The COVID-19 crisis in India has hit a new low as corrupt scammers are now prowling social media for desperate patients who are willing to pay a premium for hospital bed space and black market drugs.
Video of an undercover sting operation in the Indian city of Rajkot showed a hospital worker selling a hospital bed to a desperate woman whose relative needed critical care. “I won’t take anything less than Rs 9,000,” the worker said, which is about $120. “You will get the bed in 30 minutes.”
The family negotiated down to Rs 8,000 and the man called someone inside the hospital who finalized the deal. Within an hour, the sick patient is whisked through a back door of the hospital, skirting the 50 or 60 waiting cars in front.
So desperate is the need for coveted hospital space that scenes like this are reportedly playing out across the country as overwhelmed hospitals grapple with a tsunami of patients, critical supply shortages, and an obvious lack of vigilance.
Police uncovered the deal after following the initial exchange on social media, where many patients are pleading for help. Hospitals have also used social media platforms to plead for supplies like oxygen and drugs.
India, which is the world’s largest producer of generic drugs, has also reached a critical shortage of remdesivir and favipiravir, which have both had moderate success in treating COVID-19 patients.

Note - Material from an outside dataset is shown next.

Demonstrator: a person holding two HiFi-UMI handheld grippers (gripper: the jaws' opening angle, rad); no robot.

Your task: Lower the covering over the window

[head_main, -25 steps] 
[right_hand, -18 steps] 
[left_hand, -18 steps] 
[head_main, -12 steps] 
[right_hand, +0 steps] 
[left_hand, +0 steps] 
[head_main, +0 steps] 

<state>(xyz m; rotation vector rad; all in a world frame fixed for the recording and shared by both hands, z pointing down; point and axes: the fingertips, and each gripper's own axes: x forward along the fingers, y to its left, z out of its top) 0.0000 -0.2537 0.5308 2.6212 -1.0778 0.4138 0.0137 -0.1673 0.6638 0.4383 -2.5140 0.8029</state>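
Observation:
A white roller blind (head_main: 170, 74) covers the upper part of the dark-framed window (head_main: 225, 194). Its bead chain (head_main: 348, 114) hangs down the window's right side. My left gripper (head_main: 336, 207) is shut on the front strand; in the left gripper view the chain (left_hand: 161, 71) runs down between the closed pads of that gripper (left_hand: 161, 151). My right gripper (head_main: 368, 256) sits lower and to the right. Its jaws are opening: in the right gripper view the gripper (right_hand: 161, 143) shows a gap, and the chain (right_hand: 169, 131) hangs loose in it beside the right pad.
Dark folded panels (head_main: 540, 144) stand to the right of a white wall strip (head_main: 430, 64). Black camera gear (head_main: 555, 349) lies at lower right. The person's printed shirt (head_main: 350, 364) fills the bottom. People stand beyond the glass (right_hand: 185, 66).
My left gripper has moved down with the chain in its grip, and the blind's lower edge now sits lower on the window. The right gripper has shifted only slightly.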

Raman Gaikwad, an infectious diseases specialist at Sahyadri Hospital in the western city of Pune, told the Indian Express that remdesivir manufacturers were ordered to cease production in January because of a decrease in infections. When the latest wave hit, they were left with severe shortages. “One solution to this crisis was to create a stockpile of antiviral drugs when cases were low,” Gaikwad told the paper. “But that did not happen.”
A network of activists, including YouTuber Kusha Kapila, have joined together to try to source and share information on hospital bed availability, pharmacy supplies, and food delivery to help people stay away from price gougers on the black market. One of the activists told AFP that there is a new request for help every 30 seconds.
An investigation carried out by media outlet India Today trailed a black market ring selling remdesivir for six times the market price. Payments had to be made in cash and the patients were told the drug—which the World Health Organization has said doesn’t even work—would be smuggled out of the hospital. Patients were given injections upon delivery of the cash.
On Thursday, India reported a record-breaking 314,000 new COVID-19 infections, the most recorded anywhere in the world since the pandemic began.